**Assignment**
If a line in the data contains "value", copy it out.

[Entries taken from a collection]
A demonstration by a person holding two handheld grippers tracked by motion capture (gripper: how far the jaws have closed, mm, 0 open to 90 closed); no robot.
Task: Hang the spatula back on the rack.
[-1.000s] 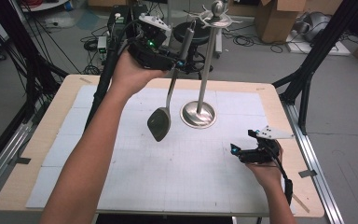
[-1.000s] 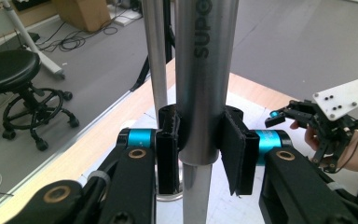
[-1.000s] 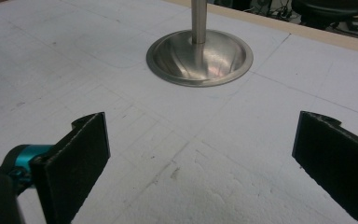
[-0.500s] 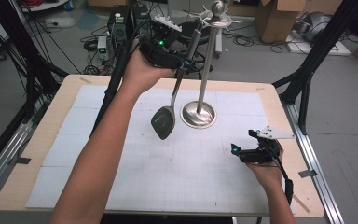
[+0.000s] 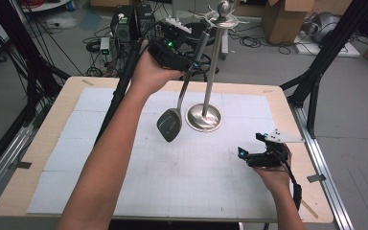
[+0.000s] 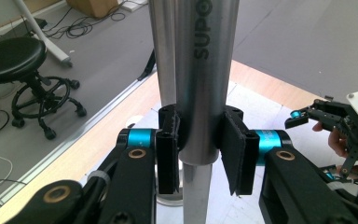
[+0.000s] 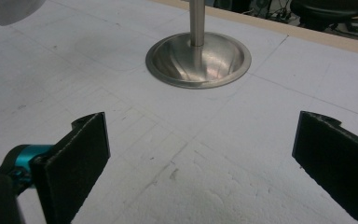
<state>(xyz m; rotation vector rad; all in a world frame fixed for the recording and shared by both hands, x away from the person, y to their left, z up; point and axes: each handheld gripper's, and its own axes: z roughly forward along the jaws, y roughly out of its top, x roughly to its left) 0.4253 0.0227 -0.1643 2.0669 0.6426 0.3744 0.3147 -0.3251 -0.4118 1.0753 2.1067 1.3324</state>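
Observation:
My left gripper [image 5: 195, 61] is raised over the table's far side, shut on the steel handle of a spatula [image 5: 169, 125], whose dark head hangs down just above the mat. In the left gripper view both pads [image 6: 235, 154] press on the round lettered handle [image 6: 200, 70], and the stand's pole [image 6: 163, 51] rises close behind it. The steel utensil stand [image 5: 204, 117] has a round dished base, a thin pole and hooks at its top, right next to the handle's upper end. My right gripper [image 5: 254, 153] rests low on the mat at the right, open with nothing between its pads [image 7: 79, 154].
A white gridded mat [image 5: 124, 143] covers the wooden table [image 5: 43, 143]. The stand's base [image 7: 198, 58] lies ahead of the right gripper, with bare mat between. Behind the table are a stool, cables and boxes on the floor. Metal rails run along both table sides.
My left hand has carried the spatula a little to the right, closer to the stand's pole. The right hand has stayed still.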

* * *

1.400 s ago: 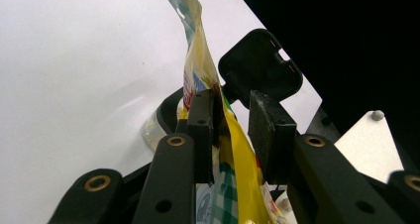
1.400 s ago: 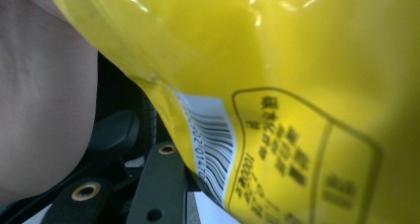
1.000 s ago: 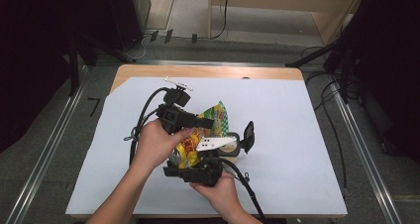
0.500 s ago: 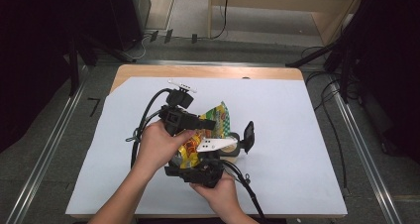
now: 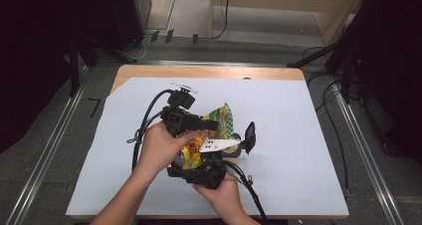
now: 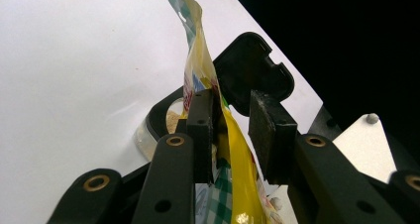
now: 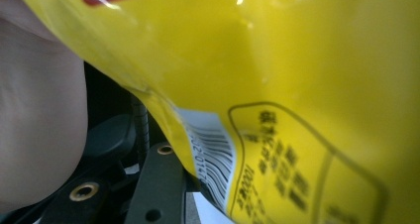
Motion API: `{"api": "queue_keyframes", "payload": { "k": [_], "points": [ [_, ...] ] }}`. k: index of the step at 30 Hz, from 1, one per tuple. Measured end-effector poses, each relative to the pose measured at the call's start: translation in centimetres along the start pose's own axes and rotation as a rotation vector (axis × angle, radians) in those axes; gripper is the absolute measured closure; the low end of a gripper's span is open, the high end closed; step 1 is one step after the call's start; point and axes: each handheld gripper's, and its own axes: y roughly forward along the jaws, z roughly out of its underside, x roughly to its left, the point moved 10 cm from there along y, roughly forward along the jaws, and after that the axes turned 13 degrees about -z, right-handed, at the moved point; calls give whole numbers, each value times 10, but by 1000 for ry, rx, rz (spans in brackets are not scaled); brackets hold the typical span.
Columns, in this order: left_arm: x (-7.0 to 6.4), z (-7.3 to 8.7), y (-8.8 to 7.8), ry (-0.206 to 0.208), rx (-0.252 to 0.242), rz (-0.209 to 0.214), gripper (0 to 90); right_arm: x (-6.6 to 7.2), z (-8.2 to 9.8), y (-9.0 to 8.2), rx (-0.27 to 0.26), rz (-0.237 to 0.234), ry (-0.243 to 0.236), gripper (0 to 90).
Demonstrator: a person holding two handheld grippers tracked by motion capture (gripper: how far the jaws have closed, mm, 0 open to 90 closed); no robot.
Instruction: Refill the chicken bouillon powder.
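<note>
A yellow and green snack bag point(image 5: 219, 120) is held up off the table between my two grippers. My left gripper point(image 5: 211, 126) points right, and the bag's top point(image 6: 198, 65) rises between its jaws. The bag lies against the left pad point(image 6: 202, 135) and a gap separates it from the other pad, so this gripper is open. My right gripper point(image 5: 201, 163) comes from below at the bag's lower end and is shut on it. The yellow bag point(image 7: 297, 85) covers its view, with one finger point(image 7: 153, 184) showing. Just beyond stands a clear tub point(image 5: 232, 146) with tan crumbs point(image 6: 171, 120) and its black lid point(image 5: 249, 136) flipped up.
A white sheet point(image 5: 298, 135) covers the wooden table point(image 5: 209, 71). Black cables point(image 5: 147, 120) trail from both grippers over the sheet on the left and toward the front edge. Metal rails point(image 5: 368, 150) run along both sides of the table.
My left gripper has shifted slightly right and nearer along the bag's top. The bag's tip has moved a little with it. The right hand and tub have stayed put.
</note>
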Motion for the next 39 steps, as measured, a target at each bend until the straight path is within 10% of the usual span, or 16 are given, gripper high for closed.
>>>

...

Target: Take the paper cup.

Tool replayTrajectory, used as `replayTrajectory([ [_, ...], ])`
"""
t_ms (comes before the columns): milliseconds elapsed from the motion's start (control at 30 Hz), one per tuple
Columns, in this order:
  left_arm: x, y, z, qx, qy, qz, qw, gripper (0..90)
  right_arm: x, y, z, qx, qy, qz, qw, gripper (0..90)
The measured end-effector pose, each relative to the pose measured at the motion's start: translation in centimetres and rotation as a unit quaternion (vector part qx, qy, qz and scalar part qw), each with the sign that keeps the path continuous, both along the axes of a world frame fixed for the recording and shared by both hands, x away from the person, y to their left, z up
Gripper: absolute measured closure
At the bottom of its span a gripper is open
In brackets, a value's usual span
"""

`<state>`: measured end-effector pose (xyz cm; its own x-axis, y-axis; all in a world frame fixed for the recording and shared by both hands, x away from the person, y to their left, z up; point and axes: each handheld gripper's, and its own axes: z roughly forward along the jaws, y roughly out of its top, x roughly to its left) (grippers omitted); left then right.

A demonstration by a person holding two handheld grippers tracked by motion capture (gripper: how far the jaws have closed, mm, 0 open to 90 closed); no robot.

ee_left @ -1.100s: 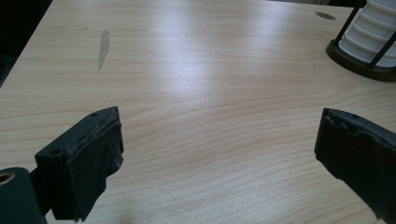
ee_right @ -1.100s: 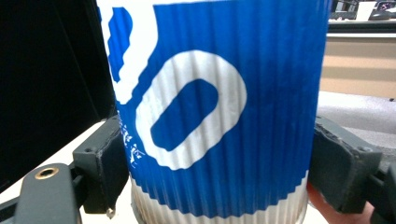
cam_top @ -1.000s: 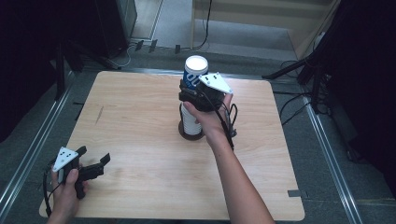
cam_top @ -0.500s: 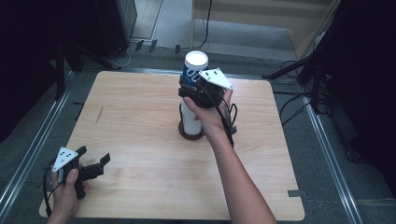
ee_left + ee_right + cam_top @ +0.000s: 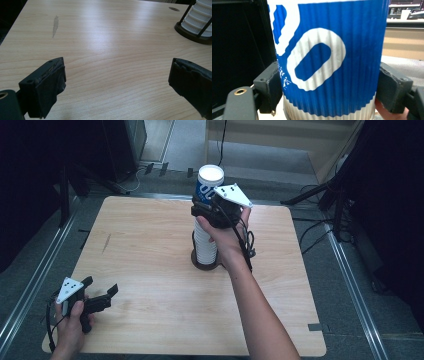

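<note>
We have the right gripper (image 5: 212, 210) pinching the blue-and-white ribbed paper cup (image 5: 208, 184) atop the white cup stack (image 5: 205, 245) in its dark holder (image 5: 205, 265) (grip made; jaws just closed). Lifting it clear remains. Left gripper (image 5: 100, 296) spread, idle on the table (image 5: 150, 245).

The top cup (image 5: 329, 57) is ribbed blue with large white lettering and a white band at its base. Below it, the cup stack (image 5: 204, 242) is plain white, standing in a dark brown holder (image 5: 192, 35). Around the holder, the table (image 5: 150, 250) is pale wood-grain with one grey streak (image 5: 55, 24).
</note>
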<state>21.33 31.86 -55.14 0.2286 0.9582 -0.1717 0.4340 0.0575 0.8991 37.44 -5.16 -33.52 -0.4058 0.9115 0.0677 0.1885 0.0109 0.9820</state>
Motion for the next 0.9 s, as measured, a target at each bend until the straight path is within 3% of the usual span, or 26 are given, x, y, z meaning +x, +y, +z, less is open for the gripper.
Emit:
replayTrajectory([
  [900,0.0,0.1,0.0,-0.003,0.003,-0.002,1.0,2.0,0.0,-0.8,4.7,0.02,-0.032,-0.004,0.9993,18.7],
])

**Solution to this task**
Motion API: `{"api": "queue_keyframes", "payload": { "k": [_], "points": [ [_, ...] ] }}`. k: index of the step at 30 Hz, from 1, one per tuple. Measured end-effector poses, each relative to the pose measured at the call's start: translation in centimetres along the start pose's own axes and rotation as a rotation vector (axis × angle, radians) in those axes; gripper is the absolute measured closure; the low end of a gripper's span is open, the high end closed; step 1 is one step after the call's start; point and axes: each handheld gripper's, and its own axes: y roughly forward along the jaws, z roughly out of its underside, x roughly to its left, the point moved 10 cm from there along y, roughly forward along the jaws, and after that the axes turned 13 degrees about -z, right-handed, at the moved point; calls give whole numbers, each value times 10, but by 1000 for ry, rx, rz (spans in brackets are not scaled); brackets hold the typical span.
In brackets, a value's usual span

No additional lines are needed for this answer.